Defence giant Babcock International to cut 1,000 jobs

Defence giant Babcock International to cut 1,000 jobs

Babcock International, the UK’s second largest government defence contractor, is cutting 1,000 jobs and has announced “significant” write-offs that will affect profits.

The majority of the jobs will be lost in the UK following a strategic review of the company.

Babcock said it had reviewed a number of its contracts and expects write-down and impairment charges to reach £1.7bn.

As a result, underlying profit will be £30m lower a year “for future periods”.

Babcock, which provides maintenance and support for the UK’s nuclear submarines at Faslane in Scotland, employs about 27,000 people in the UK out of 30,000 worldwide.

Around 850 jobs in the UK will be lost as part of the company’s plan to simplify the business and reduce layers of management.

As part of the wider review, Babcock said several business lines were likely to be sold off, raising “at least” £400m, and the group will be restructured.

Investors welcomed the proposals, sending Babcock’s share price soaring by 28.5% to 311p each.

There had been concerns that Babcock would have to tap shareholders for funds through a rights issue.

However, Babcock chief executive David Lockwood said: “Through self-help actions, we aim to return Babcock to strength without the need for an equity issue.

“We are creating a more effective and efficient company through our new operating model and, in line with our new strategic direction, will rationalise the group’s portfolio to help strengthen our balance sheet.”

Mr Lockwood, who was previously chief executive of aerospace manufacturer Cobham, joined Babcock in September last year and launched a strategic review of the business.

Rob Young, BBC business presenter

It may seem strange that a company admits it has to write-off £1.7bn and the shares rocket. Investors feared things were so bad at Babcock International that the company would ask them to stump up more money.

That hasn’t happened.

But the metaphorical new broom at Babcock seems to have had a go at sweeping in every nook and cranny of the sprawling, complex company.

What the new-ish chief executive, David Lockwood, has found may not be pretty in financial terms, but this corporate kitchen-sinking – getting all the bad news out there in one go – allows the company to say it has plans to start afresh.
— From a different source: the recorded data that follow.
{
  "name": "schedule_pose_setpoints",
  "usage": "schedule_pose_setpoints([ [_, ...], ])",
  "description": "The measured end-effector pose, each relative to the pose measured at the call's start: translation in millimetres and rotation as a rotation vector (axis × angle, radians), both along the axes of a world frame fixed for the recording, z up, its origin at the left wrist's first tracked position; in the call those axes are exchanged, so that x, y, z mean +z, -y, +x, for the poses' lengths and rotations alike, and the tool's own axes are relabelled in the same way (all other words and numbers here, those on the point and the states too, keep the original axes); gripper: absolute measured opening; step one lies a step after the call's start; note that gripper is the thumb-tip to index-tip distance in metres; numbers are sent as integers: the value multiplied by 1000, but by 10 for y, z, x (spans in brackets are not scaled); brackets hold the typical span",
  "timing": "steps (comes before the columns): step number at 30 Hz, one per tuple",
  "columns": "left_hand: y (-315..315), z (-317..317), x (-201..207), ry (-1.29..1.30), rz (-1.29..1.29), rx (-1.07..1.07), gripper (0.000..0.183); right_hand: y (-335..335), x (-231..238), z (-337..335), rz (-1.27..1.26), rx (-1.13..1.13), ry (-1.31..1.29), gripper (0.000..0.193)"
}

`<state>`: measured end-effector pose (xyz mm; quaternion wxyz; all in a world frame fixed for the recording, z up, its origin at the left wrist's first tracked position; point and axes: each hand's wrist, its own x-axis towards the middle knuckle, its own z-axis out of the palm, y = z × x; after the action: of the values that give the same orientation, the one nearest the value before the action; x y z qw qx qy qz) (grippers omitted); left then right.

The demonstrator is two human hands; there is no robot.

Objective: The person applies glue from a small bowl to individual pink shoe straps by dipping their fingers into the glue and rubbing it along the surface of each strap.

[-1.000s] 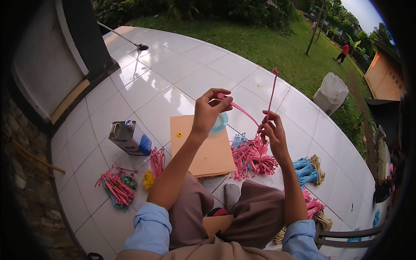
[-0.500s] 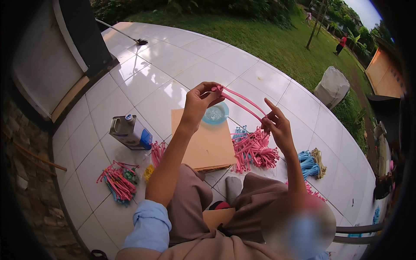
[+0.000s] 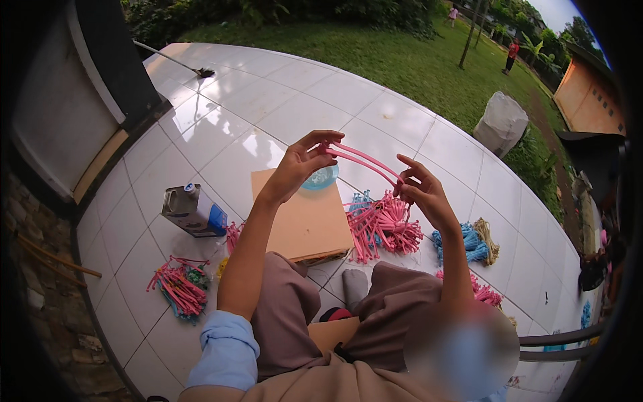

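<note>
A pair of long pink cords (image 3: pixel 367 161) is stretched in the air between my two hands, above the tan board. My left hand (image 3: pixel 298 167) pinches their knobbed ends between thumb and fingers. The other ends are pinched at the fingertips of my right hand (image 3: pixel 429 195), whose index finger points outward. Beneath my left hand, a light blue dish (image 3: pixel 323 178) rests on the far end of the tan board (image 3: pixel 307 231). Just right of the board lies a large heap of pink cords (image 3: pixel 396 224) with some blue ones among them.
A metal can (image 3: pixel 194 211) with a blue label stands left of the board. Near it lies a mixed cord bundle (image 3: pixel 179 287). Blue cords (image 3: pixel 463 246) and beige cords (image 3: pixel 489 240) lie right. A broom (image 3: pixel 203 72) and white sack (image 3: pixel 501 124) are farther off.
The whole view has shifted slightly. My hands keep hold of the pink cords, which now bow upward a little more, and my right fingers have curled slightly.
</note>
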<state>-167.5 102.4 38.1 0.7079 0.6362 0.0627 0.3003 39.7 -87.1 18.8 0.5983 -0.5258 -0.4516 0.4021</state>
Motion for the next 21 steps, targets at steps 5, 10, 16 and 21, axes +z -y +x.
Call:
schedule_pose_setpoints([
  [5, 21, 47, -47, -84, 78, 95, 52, -19, 7, -28, 15, 1, 59, 59],
  [10, 270, 338, -197, 216, -224, 229, 69, -142, -67, -219, 82, -93, 89, 77],
  [16, 512, 596, -470, -65, -165, -115, 41, -238, -121, -257, 92, -125, 31, 84],
  [21, 499, 671, -442, 73, -362, 157, 29, -203, -255, -303, -29, -228, 203, 78],
])
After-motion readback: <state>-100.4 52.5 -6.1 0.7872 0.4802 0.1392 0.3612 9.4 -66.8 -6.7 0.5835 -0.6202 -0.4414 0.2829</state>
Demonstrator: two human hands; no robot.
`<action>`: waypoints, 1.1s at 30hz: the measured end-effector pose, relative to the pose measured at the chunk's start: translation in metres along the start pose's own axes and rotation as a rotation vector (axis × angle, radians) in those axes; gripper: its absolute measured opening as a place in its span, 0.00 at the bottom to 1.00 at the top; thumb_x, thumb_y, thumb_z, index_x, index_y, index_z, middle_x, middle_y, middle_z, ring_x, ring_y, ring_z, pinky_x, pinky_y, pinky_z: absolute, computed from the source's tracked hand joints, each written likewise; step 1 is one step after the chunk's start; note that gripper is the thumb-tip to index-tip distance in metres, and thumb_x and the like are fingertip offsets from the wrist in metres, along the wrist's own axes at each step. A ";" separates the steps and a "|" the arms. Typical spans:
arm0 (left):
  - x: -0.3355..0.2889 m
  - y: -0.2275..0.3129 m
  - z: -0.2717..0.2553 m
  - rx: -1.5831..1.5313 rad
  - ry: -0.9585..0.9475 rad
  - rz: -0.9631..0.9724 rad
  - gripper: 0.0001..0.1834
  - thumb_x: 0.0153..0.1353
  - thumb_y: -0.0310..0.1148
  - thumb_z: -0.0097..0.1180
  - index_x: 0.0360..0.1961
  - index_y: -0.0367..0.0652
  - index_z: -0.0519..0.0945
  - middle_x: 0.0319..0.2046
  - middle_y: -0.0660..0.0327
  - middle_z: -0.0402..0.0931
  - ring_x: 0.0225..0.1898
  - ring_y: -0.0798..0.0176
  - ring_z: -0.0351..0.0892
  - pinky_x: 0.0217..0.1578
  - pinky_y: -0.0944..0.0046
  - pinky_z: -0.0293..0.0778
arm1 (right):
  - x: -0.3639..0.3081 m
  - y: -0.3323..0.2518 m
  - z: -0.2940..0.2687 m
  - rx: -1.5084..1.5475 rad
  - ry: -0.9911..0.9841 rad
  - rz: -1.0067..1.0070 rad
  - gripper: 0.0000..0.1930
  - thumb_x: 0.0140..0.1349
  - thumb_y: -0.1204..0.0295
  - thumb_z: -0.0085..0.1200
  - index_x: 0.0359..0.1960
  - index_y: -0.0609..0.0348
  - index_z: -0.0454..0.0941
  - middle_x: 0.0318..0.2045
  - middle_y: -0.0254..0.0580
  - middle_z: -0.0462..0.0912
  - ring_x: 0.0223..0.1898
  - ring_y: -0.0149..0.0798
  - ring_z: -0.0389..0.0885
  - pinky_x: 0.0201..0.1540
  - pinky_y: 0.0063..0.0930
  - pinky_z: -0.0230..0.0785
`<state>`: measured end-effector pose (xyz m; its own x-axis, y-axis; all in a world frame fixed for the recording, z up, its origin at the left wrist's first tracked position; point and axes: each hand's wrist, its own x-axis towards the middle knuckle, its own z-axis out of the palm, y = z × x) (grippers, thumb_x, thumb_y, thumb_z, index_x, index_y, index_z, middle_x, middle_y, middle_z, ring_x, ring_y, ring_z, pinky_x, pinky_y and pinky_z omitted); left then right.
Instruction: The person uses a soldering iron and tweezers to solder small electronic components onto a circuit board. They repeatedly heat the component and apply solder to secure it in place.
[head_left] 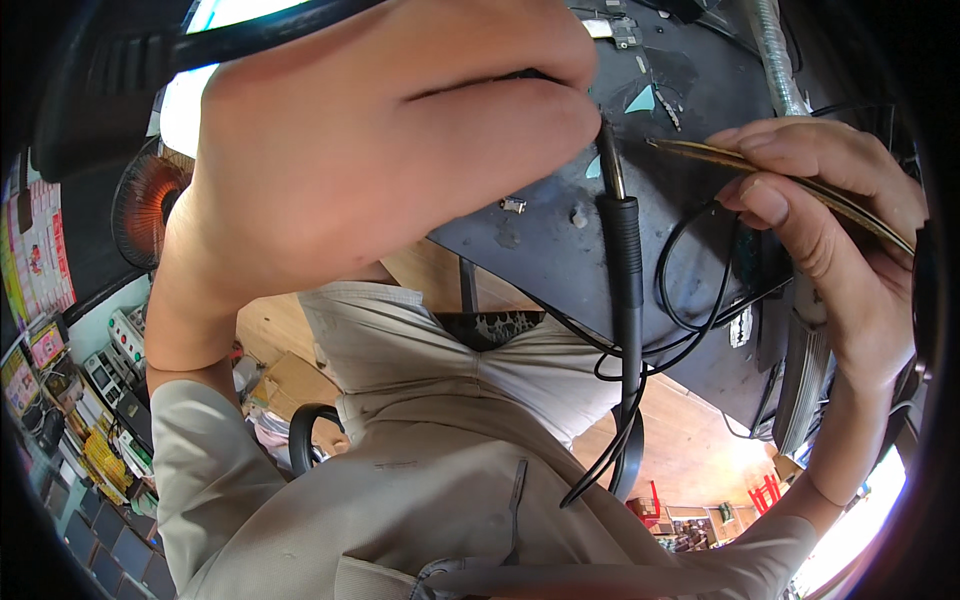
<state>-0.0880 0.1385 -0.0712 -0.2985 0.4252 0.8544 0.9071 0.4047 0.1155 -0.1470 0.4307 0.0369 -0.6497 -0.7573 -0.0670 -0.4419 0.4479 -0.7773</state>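
Close to the camera, my left hand (400,150) is closed with its fingers curled. Whatever it may hold is hidden behind the hand. My right hand (830,210) pinches a pair of gold-coloured tweezers (800,180), whose tip points left toward my left hand. Between the two hands is a soldering iron (623,250) with a black ribbed grip and a metal shaft. The upper end of the shaft meets the edge of my left hand in the picture; I cannot tell whether they touch. From its lower end a black cable (610,455) loops down.
The dark worktop (560,260) bears teal scraps (642,100), a small metal part (513,205) and a flat connector piece (622,32). A razor blade (740,326) lies near the right cables. A ribbed hose (778,60) rises at the back right. A fan (150,205) stands left.
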 end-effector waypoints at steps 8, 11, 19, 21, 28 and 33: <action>0.014 0.001 -0.010 -0.030 -0.123 -0.073 0.09 0.51 0.23 0.69 0.32 0.30 0.86 0.37 0.52 0.83 0.34 0.52 0.86 0.35 0.58 0.84 | 0.014 0.001 -0.001 -0.123 -0.068 -0.190 0.09 0.68 0.80 0.64 0.48 0.70 0.86 0.48 0.58 0.89 0.45 0.44 0.90 0.51 0.32 0.83; 0.005 -0.007 0.006 0.111 0.025 0.058 0.10 0.49 0.22 0.70 0.32 0.29 0.86 0.37 0.51 0.81 0.34 0.52 0.85 0.33 0.59 0.83 | 0.016 -0.001 -0.002 -0.130 -0.092 -0.178 0.09 0.68 0.80 0.64 0.48 0.70 0.85 0.48 0.57 0.89 0.45 0.43 0.90 0.51 0.32 0.83; 0.029 0.007 -0.015 0.083 -0.119 0.004 0.12 0.52 0.21 0.70 0.37 0.25 0.84 0.39 0.47 0.80 0.33 0.52 0.85 0.31 0.59 0.83 | 0.015 -0.003 0.008 -0.074 -0.010 0.027 0.11 0.69 0.78 0.63 0.50 0.70 0.85 0.50 0.53 0.89 0.45 0.39 0.90 0.53 0.29 0.81; 0.014 0.001 -0.008 0.002 -0.047 -0.064 0.12 0.53 0.21 0.71 0.38 0.25 0.85 0.40 0.47 0.81 0.34 0.52 0.85 0.32 0.59 0.83 | 0.017 -0.010 0.009 -0.082 -0.009 0.059 0.11 0.70 0.78 0.64 0.51 0.70 0.85 0.50 0.52 0.89 0.45 0.38 0.90 0.52 0.28 0.81; 0.046 0.014 -0.033 0.185 -0.318 0.022 0.13 0.53 0.21 0.71 0.40 0.28 0.86 0.42 0.48 0.82 0.35 0.52 0.86 0.33 0.59 0.83 | 0.018 -0.008 0.004 -0.121 -0.052 0.002 0.11 0.70 0.78 0.64 0.51 0.70 0.85 0.50 0.50 0.90 0.45 0.35 0.89 0.51 0.25 0.80; 0.040 0.006 -0.026 0.139 -0.261 0.055 0.14 0.52 0.21 0.72 0.41 0.26 0.85 0.42 0.46 0.82 0.35 0.50 0.86 0.33 0.58 0.83 | 0.020 -0.010 0.007 -0.154 -0.040 0.009 0.10 0.70 0.78 0.63 0.50 0.70 0.85 0.50 0.50 0.90 0.45 0.35 0.89 0.51 0.25 0.80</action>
<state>-0.0863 0.1371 -0.0232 -0.3325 0.6358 0.6966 0.8800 0.4748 -0.0134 -0.1511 0.4082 0.0386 -0.6301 -0.7699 -0.1008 -0.5279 0.5200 -0.6715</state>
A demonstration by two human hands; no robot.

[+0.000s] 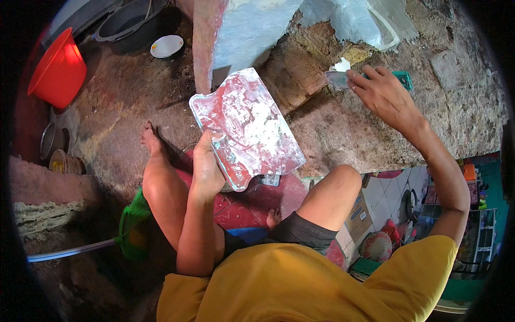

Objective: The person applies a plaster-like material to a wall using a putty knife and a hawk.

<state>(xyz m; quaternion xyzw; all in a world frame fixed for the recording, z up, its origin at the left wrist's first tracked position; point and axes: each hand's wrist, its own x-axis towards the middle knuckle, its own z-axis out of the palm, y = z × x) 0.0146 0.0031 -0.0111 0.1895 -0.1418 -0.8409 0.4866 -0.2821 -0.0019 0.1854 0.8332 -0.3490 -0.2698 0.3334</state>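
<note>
My left hand [208, 167] grips the near left edge of a red plaster board [236, 161], thumb on top. White putty [260, 126] is smeared over the board, thickest toward its middle. Off to the right, my right hand [387, 97] is closed on a scraper [337, 80] with a green handle. Its blade points left, with white putty at the tip, close to the rough brown wall [370, 129]. The hand covers part of the handle. Whether the blade touches the wall I cannot tell. Pale blue-white coating [252, 32] covers the wall's corner beyond the board.
A red bucket [59, 70], a dark basin [126, 24] and a white plate [167, 46] stand at the far left. Green netting [134, 220] hangs beside my left leg, near a pale pipe [72, 251]. Household items and a rack [483, 236] lie at the lower right.
</note>
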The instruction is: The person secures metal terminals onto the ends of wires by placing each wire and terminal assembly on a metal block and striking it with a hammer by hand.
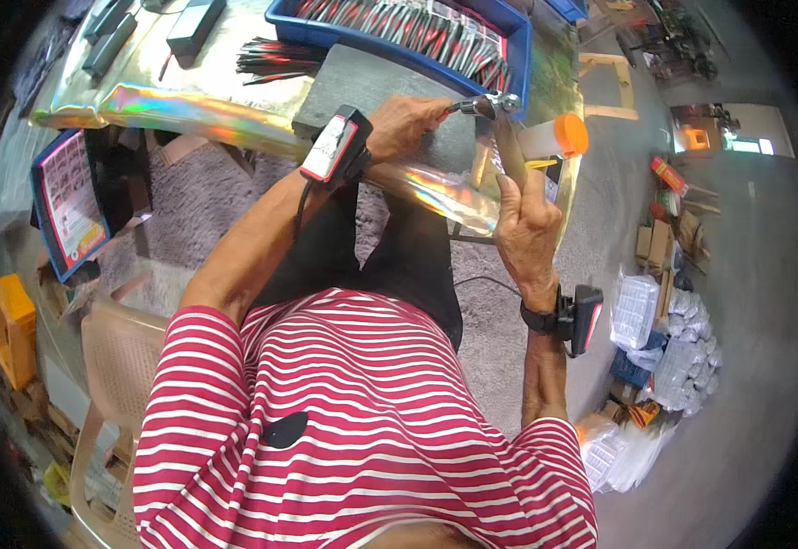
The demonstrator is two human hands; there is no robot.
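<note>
My left hand (404, 126) is closed over a dark grey block (353, 78) at the table's front edge. Its fingers pinch a thin red-and-black piece (447, 112), partly hidden by them. My right hand (529, 229) is wrapped round the brownish handle of what looks like a hammer (509, 154). The shiny metal head lies at the far end of the thin piece; whether they touch I cannot tell. Just right of the handle stands a white bottle with an orange cap (570, 135).
Behind the block, a blue tray (525, 69) holds many red-and-black pieces. A loose bundle of similar pieces (275, 60) lies to its left, with black boxes (196, 26) farther left. A plastic chair (124, 352) stands at my left, and wrapped packages (683, 357) lie on the right.
</note>
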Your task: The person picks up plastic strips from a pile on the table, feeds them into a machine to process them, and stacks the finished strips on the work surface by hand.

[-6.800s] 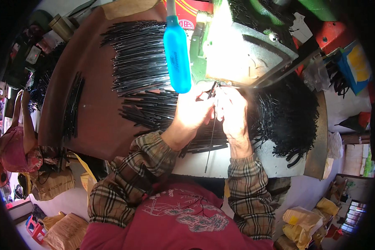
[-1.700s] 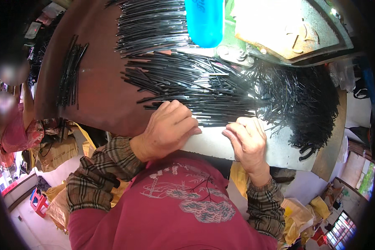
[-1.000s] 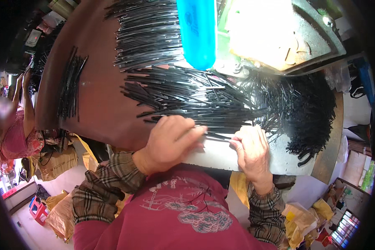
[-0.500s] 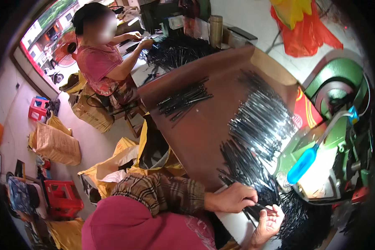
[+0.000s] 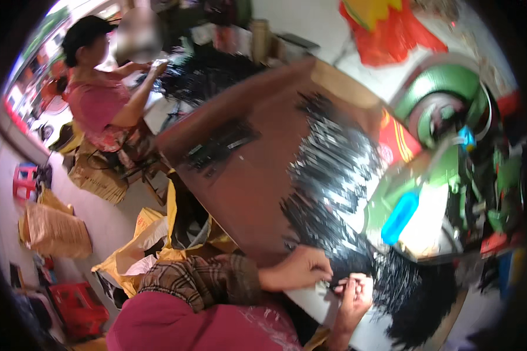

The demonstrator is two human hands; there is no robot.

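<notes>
At the lower middle my left hand [image 5: 298,269], in a plaid sleeve, has its fingers curled together, and blur hides what is in them. Just to its right, my right hand [image 5: 355,292] is closed on a thin black strip whose dark end pokes out between the two hands. A white board [image 5: 311,302] lies under them. Beyond my hands a large pile of shiny black strips [image 5: 328,169] spreads over the brown table covering [image 5: 246,187]. To the right of my right hand hangs a dense tangle of black strips [image 5: 413,295].
A green machine [image 5: 445,88] with a bright light and a blue bulb-shaped piece [image 5: 400,217] stands close on the right. A smaller bundle of black strips [image 5: 222,143] lies at the far left of the table. Open yellow sacks [image 5: 140,240] stand left. A co-worker [image 5: 99,96] sits across.
The whole view has shifted, so the table and machine sit further left in it. My hands remain close together, and the strip between them shows less. The picture is more blurred.
</notes>
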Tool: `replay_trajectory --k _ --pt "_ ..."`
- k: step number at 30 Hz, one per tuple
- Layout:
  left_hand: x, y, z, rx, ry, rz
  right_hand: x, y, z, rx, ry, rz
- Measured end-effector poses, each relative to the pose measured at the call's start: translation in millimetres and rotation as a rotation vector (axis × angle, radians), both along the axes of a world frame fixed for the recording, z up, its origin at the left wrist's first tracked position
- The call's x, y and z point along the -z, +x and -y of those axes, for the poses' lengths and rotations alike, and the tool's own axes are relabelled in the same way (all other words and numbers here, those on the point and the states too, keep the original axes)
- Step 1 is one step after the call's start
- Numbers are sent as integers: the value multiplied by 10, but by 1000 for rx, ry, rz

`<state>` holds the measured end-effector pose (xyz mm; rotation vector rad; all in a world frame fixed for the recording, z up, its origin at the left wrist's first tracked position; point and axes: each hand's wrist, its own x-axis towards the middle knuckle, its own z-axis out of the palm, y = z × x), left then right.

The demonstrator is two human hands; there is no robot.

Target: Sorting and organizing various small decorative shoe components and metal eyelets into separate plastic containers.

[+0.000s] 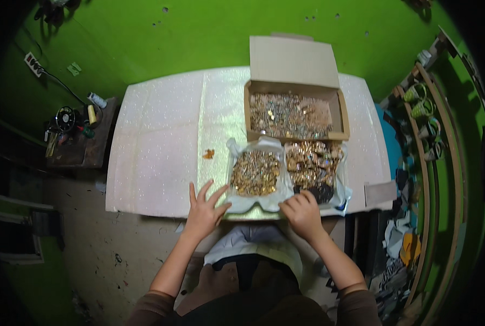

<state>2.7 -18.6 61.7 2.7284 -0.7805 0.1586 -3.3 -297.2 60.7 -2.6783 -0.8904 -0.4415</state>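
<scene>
Closest to the seated person, the left hand lies flat with fingers spread wide on the table edge, touching nothing but the glittery white table cover, as if bracing; it sits just beside the crinkled white plastic liner that holds a pile of small gold-coloured metal pieces. The right hand is curled, fingers bent down at the near edge of the second pile of gold and dark pieces; whether it pinches a piece I cannot tell, since the fingertips are tucked out of sight. The two heaps sit side by side within easy reach, probably kept apart by kind. One stray orange-gold bit lies alone on the cover to the left. Beyond them stands an open cardboard box, flap up, full of silvery and gold bits too small to make out. Far left, a cluttered side table; at right, curved wooden racks, bent and dim near the rim
</scene>
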Motion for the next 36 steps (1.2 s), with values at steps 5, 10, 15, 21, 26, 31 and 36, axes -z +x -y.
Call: replay_trajectory --k 5,10,15,21,26,31,36 --pt "109 -17 -94 109 74 76 12 -111 -56 91 -29 -33" --pt "340 -100 -169 97 125 166 256 -285 -53 156 -75 -7" --pt "171 -167 -158 80 -5 21 202 -425 -91 156 32 -158" --pt "176 138 51 64 -22 63 102 29 -171 15 -104 -136" --pt "511 225 100 122 172 130 388 302 -224 -55 -253 37" --pt "673 324 101 7 124 322 383 537 -286 -34 -291 2" --pt "722 289 43 -52 146 352 441 384 -376 57 -219 11"
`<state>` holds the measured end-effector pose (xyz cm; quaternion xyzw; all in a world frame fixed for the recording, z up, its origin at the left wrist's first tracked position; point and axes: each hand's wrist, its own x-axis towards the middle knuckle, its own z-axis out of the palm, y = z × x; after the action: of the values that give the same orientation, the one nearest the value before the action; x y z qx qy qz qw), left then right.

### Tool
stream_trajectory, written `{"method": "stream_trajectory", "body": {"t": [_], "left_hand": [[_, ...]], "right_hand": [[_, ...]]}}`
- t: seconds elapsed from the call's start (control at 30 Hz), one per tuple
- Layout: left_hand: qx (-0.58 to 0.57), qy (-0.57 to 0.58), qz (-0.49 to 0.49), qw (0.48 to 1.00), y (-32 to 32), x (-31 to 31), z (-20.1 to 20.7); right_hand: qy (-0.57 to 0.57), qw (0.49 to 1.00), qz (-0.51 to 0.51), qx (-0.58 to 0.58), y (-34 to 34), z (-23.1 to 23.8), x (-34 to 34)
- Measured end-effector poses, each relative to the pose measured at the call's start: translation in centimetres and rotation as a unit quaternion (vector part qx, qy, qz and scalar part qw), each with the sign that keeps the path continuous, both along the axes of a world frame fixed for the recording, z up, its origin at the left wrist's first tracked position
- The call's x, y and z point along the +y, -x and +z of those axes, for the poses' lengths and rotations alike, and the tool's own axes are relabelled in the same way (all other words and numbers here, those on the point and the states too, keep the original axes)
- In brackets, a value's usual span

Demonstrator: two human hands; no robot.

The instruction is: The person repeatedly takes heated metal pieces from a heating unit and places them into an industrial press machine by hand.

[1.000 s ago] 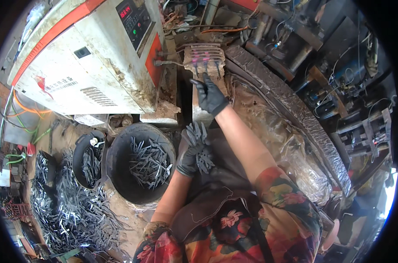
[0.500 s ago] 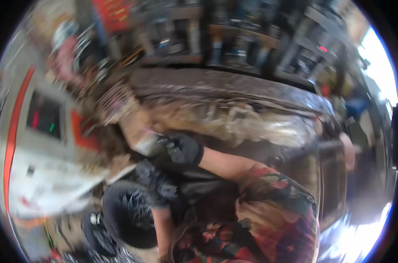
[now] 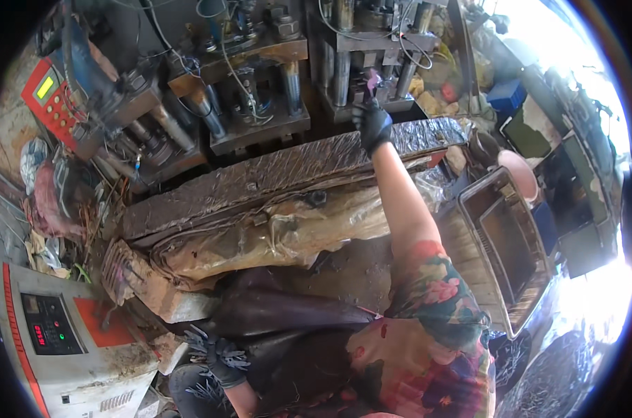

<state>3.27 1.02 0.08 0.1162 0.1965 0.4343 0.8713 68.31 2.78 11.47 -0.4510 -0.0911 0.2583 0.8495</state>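
Observation:
Reaching far forward, my right hand (image 3: 373,127), in a black glove, is closed on a small pink-purple tool (image 3: 373,80) whose exact kind I cannot make out. The tool points up in front of the right-hand metal press (image 3: 368,43). Low on the left, my left hand (image 3: 224,362), also gloved in black, is closed round a bunch of thin grey metal pieces (image 3: 199,341). Beneath it is a dark round container (image 3: 190,386), with more such pieces showing at its rim. A dark apron (image 3: 281,306) covers my lap.
A long wrapped ledge (image 3: 281,174) runs before the presses. Another press (image 3: 250,56) stands in the middle. A white control cabinet (image 3: 93,369) is at left, a red control box (image 3: 50,94) above it. At right stand a rectangular bin (image 3: 469,216) and blue box (image 3: 506,94).
My right hand has gone from near my lap, beside the left hand, up to the right-hand press. My left hand has shifted down and left. The head view has turned.

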Motion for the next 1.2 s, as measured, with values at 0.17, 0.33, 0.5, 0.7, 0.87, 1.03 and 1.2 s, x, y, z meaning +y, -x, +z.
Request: {"method": "stream_trajectory", "body": {"t": [0.17,0.33,0.5,0.7,0.87,1.03,1.2], "left_hand": [[0.041,0.028,0.037,0.998,-1.8,-0.1,1.5],[0.039,-0.019,-0.023,0.999,-1.5,0.9,0.2],[0.027,-0.019,-0.017,0.999,-0.7,1.1,-0.8],[0.022,-0.043,-0.020,0.999,-0.3,0.8,-0.7],[-0.028,-0.029,-0.054,0.998,-0.6,1.2,-0.9],[-0.013,0.016,-0.010,1.000,0.3,0.4,0.0],[-0.068,0.017,-0.021,0.997,0.2,0.2,-0.1]], "right_hand": [[-0.006,0.999,-0.010,0.035,-3.9,-0.6,2.5],[-0.024,0.996,-0.054,0.063,-6.1,-0.5,3.1],[-0.056,0.996,-0.049,0.053,-7.1,-0.9,2.1],[-0.066,0.990,-0.110,0.063,-6.8,-0.5,0.2],[-0.070,0.995,-0.045,0.059,-6.4,-1.1,-5.0],[0.384,0.874,-0.093,-0.283,2.7,-0.6,-13.8],[0.577,0.748,-0.025,-0.328,7.0,-2.8,-18.6]]}}
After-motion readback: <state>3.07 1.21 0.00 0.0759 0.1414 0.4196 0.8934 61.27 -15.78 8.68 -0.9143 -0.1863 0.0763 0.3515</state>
Owners of companies like to know exactly what’s going on; markets hate not knowing how bad things are.

Babcock, which operates support services, is worth less than a third of its value five years ago. Other outsourcing firms, such as Serco, Capita and Carillion, have had a torrid time. However, markets seem to think that Babcock, a company that’s involved in the defence of the realm, has a fighting chance of turning itself around.

Part of the company’s plans include selling off its helicopter transport business, Avincis, which Babcock acquired in a deal valued at £1.6bn from private equity giant KKR in 2014.

At the time, Babcock launched a rights issue to raise £1.1bn to help fund the takeover.

In Tuesday’s update, Babcock said the acquisition “has not delivered shareholder value with low returns on high amounts of invested capital”.

It is selling the oil and gas aviation part of the business – which transports workers to offshore platforms – to helicopter operator CHC Group and is reviewing its options for the rest of the division.

Babcock said it would focus on the international aerospace, defence and security sectors across the UK, France, Canada, Australia and South Africa.